Barriers and enablers for technology diffusion in ophthalmology at not-for-profit advanced eye care institute

Indian Health outcomes, Public Health and Economics Research Centre, Anant Bajaj Retina Institute, L V Prasad Eye Institute, Hyderabad, Telangana, India
Indian Institute of Management Ahmedabad, Gujarat, India
Allen Foster Community Eye Health Research Centre, Gullapalli Pratibha Rao International Centre for Advancement of Rural Eye Care, Indian Health Outcomes, Public Health and Economics Research Centre, L V P Eye Care Institute, Hyderabad, Telangana, India
Corresponding author: Sawan Rathi, Indian Institute of Management Ahmedabad, Gujarat, India. phd19sawanr@iima.ac.in
Licence
This is an open-access article distributed under the terms of the Creative Commons Attribution-Non Commercial-Share Alike 4.0 License, which allows others to remix, transform, and build upon the work non-commercially, as long as the author is credited and the new creations are licensed under the identical terms.

How to cite this article: Takkar B, Rathi S, Rathi VM. Barriers and enablers for technology diffusion in ophthalmology at not-for-profit advanced eye care institute. IHOPE J Ophthalmol 2022;1:86-90.

Abstract

Managed care and insurance have penetrated ophthalmic services for patient care and continue to affect outof-pocket spending related to eye care. In such a scenario, understanding technology diffusion is crucial from the perspective of both technology developers as well care providers. Should healthcare organizations choose cheaper technologies or the ones that can be quickly diffused? In this paper, we try to answer this question by reviewing technologies used in the past 10 years across different services in ophthalmology. We generate a framework that bifurcates technologies and provides nomenclature to them based on cost and speed of diffusion. Our work, within its limitations, can provide insights into contemporary technology producers and healthcare organizations.

Keywords

Technology diffusion
Ophthalmology
Health care

INTRODUCTION

Innovation is an idea, object, or practice that is perceived as new by an individual or unit that adopts it.[1] The spread of innovation can happen in two ways, either you let it happen or help it happen. Technology diffusion is a process in which the spread of innovation is helped to happen either by actors in the process, by the structure of the environment, or by the quality of technology itself.[2-7] In the case of health care, technology diffusion refers to the adoption of technology by the larger society of doctors or a group of hospitals.

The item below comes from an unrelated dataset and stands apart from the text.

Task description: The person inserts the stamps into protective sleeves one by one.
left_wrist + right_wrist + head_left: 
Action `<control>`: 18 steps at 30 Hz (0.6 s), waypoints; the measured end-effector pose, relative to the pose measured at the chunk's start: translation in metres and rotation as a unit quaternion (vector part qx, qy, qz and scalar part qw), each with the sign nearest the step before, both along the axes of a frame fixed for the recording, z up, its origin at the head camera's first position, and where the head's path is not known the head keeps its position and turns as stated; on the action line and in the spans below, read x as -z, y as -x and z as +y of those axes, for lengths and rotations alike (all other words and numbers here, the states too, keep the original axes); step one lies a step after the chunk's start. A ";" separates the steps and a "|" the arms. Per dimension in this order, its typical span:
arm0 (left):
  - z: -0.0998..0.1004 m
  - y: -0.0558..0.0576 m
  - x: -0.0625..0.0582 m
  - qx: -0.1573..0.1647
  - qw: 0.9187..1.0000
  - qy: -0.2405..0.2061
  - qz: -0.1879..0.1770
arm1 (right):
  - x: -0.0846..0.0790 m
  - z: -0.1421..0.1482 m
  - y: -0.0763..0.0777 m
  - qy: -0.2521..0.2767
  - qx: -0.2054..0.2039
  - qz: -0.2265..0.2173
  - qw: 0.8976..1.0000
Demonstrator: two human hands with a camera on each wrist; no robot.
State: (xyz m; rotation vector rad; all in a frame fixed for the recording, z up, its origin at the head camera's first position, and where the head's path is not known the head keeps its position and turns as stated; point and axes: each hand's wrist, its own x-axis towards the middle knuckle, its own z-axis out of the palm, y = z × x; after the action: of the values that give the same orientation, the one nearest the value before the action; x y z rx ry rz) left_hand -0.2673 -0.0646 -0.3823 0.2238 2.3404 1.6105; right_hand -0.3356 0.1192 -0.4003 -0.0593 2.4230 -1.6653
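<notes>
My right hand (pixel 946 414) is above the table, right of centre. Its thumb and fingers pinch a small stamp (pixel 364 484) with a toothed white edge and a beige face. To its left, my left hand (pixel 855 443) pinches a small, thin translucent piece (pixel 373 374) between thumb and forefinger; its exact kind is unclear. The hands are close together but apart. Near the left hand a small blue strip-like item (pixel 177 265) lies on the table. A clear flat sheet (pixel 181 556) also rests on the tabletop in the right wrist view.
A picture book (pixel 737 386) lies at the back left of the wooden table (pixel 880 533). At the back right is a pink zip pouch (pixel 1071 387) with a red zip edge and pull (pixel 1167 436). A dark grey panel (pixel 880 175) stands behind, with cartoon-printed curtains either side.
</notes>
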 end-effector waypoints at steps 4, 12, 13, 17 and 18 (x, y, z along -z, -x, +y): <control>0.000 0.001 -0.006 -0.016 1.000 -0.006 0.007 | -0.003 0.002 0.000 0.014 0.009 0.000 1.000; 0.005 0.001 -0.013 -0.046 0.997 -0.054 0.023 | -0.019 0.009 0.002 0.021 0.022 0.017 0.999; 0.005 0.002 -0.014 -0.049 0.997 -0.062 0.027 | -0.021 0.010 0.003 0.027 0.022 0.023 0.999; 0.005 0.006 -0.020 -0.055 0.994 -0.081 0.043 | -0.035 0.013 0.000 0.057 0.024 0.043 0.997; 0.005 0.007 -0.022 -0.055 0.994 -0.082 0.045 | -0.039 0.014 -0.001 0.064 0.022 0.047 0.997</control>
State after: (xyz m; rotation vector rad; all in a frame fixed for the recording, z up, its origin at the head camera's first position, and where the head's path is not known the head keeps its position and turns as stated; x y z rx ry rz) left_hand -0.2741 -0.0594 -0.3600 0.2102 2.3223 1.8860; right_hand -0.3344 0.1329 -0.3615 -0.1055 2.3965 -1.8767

The healthcare systems have continuously drawn flak for adopting technologies that are not cost-effective and drain out a major chunk of the GDP of a country. A major reason considered has been the adoption of costly technologies with poor outcomes.[8,9] The counterargument based on assumptive theory by Rogers (1995)[1] is that technology generally leads to better outcomes and it is the adoption and diffusion process which is at fault. Furthermore, it is well established that quicker technology adoption has led to the relative advancement of nations and societies, let alone hospitals or healthcare systems.[8] Thus, administration within health care faces a constant scuffle of decision-making between cost and diffusion.

Should healthcare organizations choose cheaper technologies or the ones that have quick diffusion? Unfortunately, technology adoption and diffusion have been poorly studied topics in health care and even more so in the field of ophthalmology. In this paper, we bring forth reasons why some technologies are swift and some are slow in diffusion, associated with their related cost-effectiveness, with a specific focus on technologies used in ophthalmology. For this, we reviewed certain newly introduced technologies from 2007 to 2017 to understand the current forces driving technology diffusion in ophthalmology. The past 5 years were excluded so the process of diffusion could be understood at a time when it had matured enough.

MATERIALS AND METHODS

Faculty members of a leading Indian eye care institute LV Prasad Eye Institute (LVPEI)1 were consulted to select the ophthalmic technologies in question. These faculties were asked about newly introduced technologies, and the first five technologies they mentioned were considered for the study. Faculty members providing specialty eye care services within LVPEI were questioned to remove inherent individual biases. A technology was considered adopted when it had been purchased by the institute and diffused when it was being used by all faculty members of the service.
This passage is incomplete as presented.